▶ ABOUT THIS TASK:
Return only that part of the material below which starts with the line containing "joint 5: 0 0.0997" and goes on through the line containing "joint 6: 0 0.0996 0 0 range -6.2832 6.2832", restated exactly.

▶ DATASET SECTION:
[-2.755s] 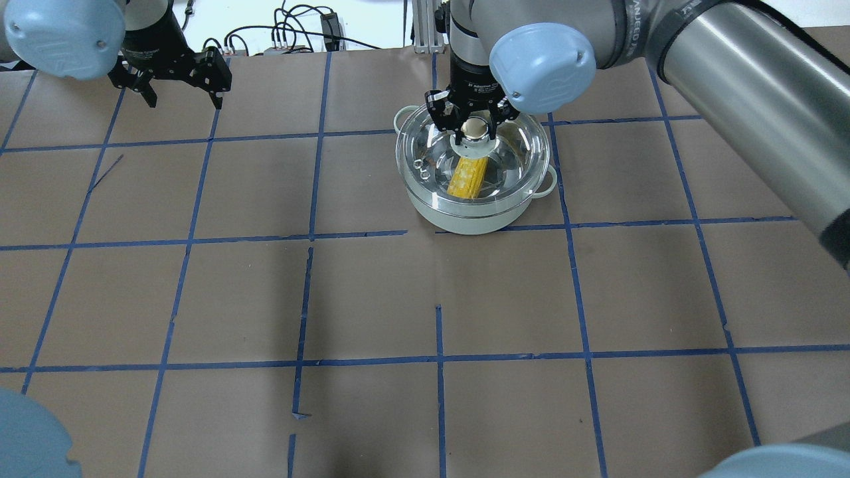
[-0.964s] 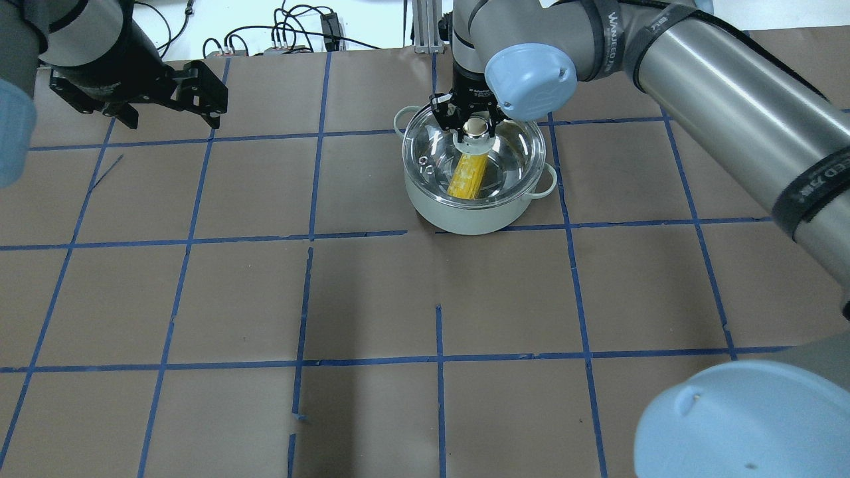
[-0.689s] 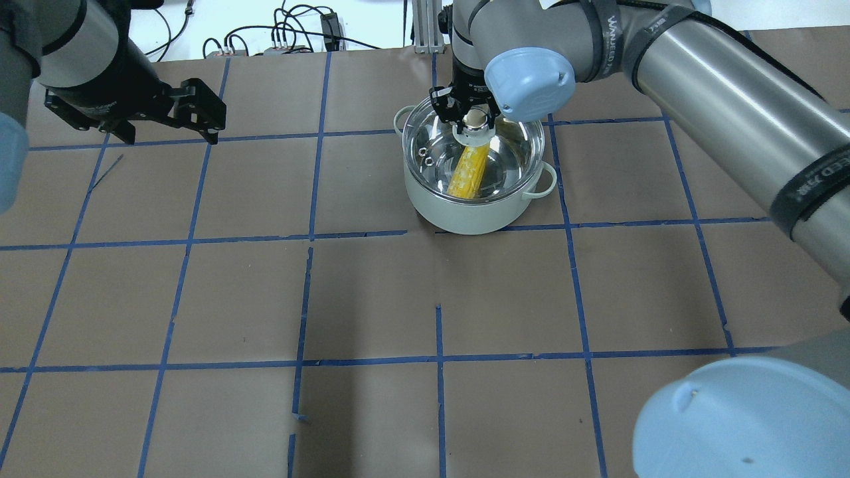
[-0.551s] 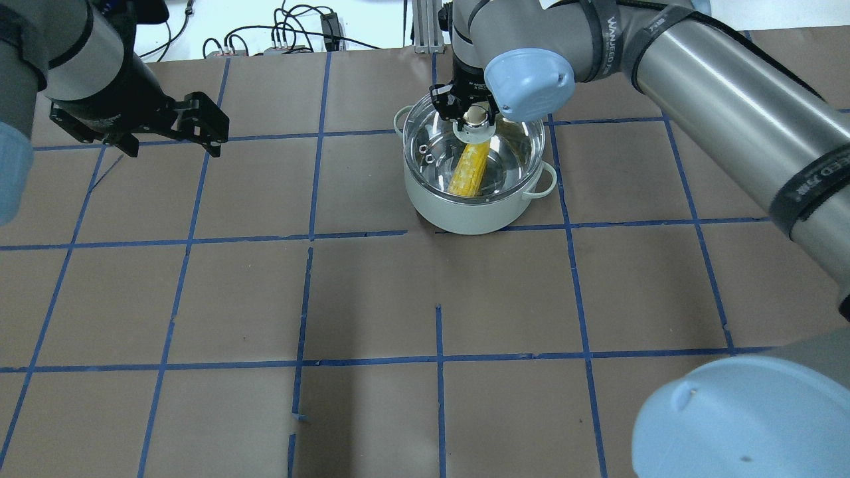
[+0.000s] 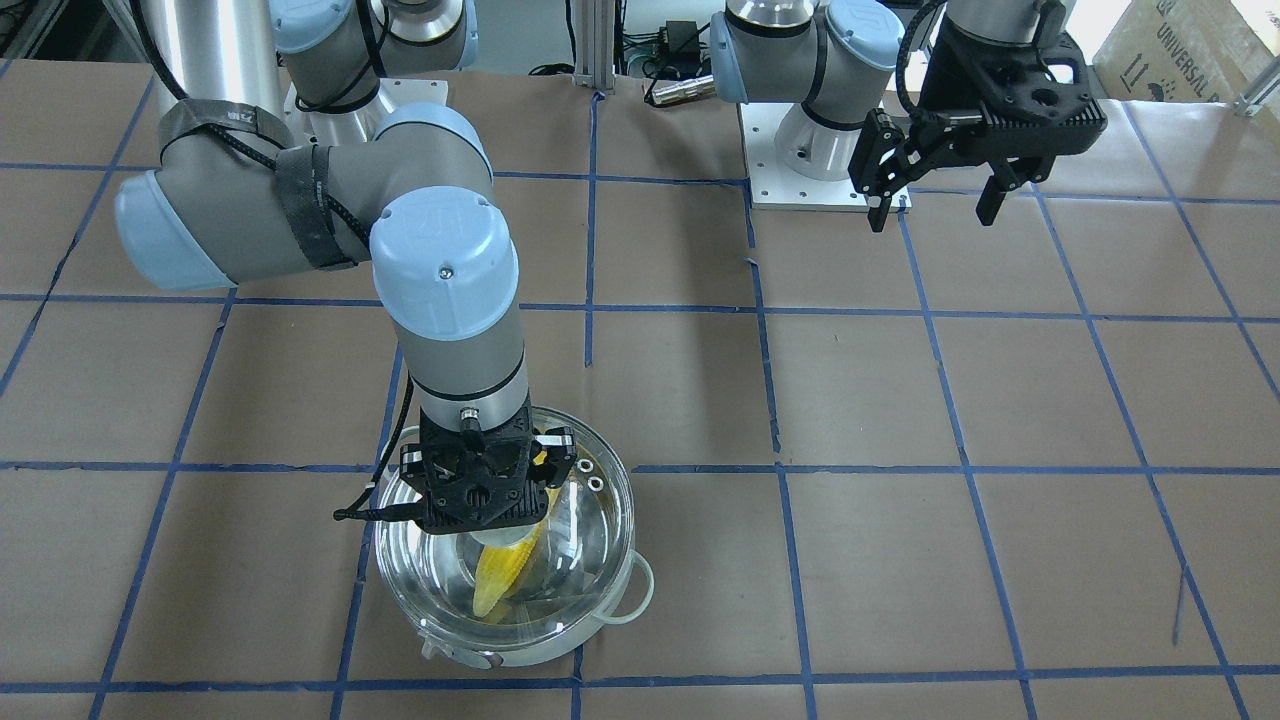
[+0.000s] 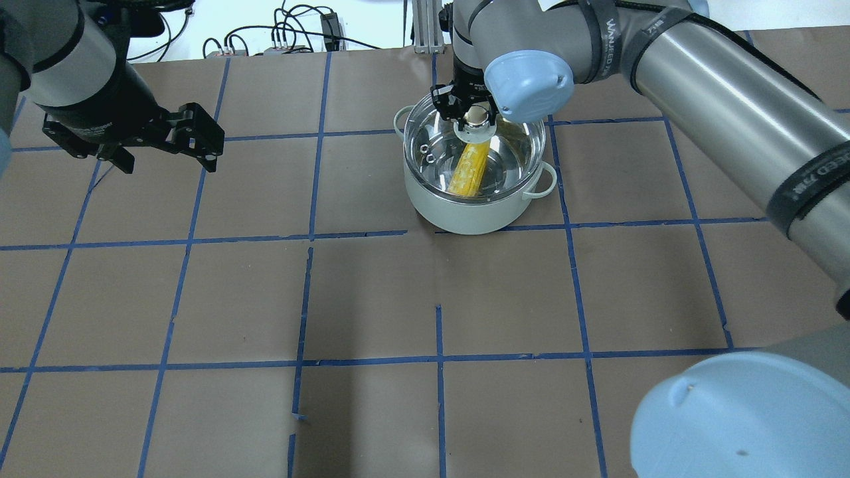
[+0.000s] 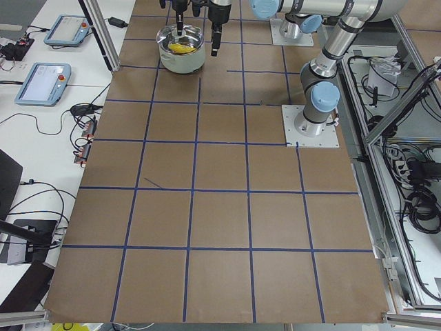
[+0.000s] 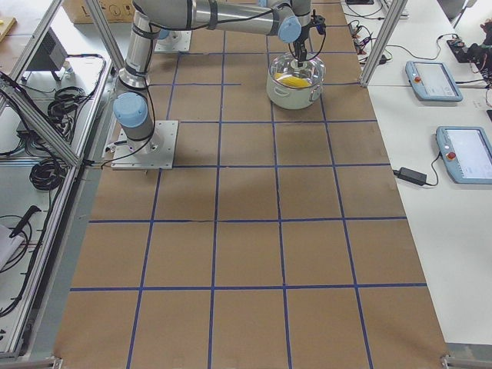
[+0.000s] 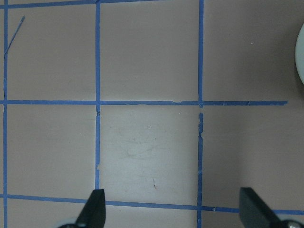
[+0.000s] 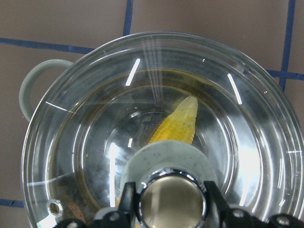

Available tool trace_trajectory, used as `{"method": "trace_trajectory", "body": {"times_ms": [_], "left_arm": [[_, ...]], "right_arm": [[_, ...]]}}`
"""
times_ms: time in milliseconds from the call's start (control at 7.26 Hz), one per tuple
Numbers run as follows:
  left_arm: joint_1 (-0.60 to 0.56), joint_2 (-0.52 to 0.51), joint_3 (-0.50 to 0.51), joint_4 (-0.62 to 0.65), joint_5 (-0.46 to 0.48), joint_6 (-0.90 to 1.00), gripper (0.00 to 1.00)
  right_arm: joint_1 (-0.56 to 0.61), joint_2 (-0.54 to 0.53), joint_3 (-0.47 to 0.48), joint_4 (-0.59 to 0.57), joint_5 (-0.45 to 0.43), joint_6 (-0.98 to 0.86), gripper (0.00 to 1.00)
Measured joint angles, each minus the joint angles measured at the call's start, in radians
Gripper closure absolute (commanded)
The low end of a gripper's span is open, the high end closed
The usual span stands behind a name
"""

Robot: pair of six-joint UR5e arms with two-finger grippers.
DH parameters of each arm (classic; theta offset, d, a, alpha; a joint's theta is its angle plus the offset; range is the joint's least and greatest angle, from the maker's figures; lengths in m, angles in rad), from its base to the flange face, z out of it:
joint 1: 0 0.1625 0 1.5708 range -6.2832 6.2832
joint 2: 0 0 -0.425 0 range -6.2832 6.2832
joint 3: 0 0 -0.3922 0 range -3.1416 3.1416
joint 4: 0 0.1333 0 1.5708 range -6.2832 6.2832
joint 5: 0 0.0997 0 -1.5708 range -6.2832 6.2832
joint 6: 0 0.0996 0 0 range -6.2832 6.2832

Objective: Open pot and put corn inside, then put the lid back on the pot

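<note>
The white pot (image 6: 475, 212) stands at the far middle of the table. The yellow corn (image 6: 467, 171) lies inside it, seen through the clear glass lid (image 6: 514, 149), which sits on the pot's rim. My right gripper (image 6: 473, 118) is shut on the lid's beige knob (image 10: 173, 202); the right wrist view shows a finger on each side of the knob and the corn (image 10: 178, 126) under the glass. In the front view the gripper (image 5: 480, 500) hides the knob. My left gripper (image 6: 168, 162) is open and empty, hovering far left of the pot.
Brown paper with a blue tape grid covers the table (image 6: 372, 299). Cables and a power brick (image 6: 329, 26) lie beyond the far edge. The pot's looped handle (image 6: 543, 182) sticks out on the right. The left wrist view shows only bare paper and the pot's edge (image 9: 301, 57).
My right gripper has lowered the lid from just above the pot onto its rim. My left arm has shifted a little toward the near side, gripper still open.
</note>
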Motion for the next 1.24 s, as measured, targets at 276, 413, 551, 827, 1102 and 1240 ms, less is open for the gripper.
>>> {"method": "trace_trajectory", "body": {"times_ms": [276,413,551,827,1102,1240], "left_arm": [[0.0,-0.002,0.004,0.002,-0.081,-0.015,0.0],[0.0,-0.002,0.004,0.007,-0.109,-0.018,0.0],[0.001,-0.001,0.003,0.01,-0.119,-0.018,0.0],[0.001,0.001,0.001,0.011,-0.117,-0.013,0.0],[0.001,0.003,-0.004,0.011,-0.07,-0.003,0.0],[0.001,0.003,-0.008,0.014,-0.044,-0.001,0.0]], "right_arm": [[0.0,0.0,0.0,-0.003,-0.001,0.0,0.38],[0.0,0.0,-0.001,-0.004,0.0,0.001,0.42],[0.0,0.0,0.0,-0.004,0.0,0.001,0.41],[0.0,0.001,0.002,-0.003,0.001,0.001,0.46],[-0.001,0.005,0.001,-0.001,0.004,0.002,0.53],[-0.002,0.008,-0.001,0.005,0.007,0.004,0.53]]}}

▶ TASK RESPONSE:
joint 5: 0 0.0997 0 -1.5708 range -6.2832 6.2832
joint 6: 0 0.0996 0 0 range -6.2832 6.2832

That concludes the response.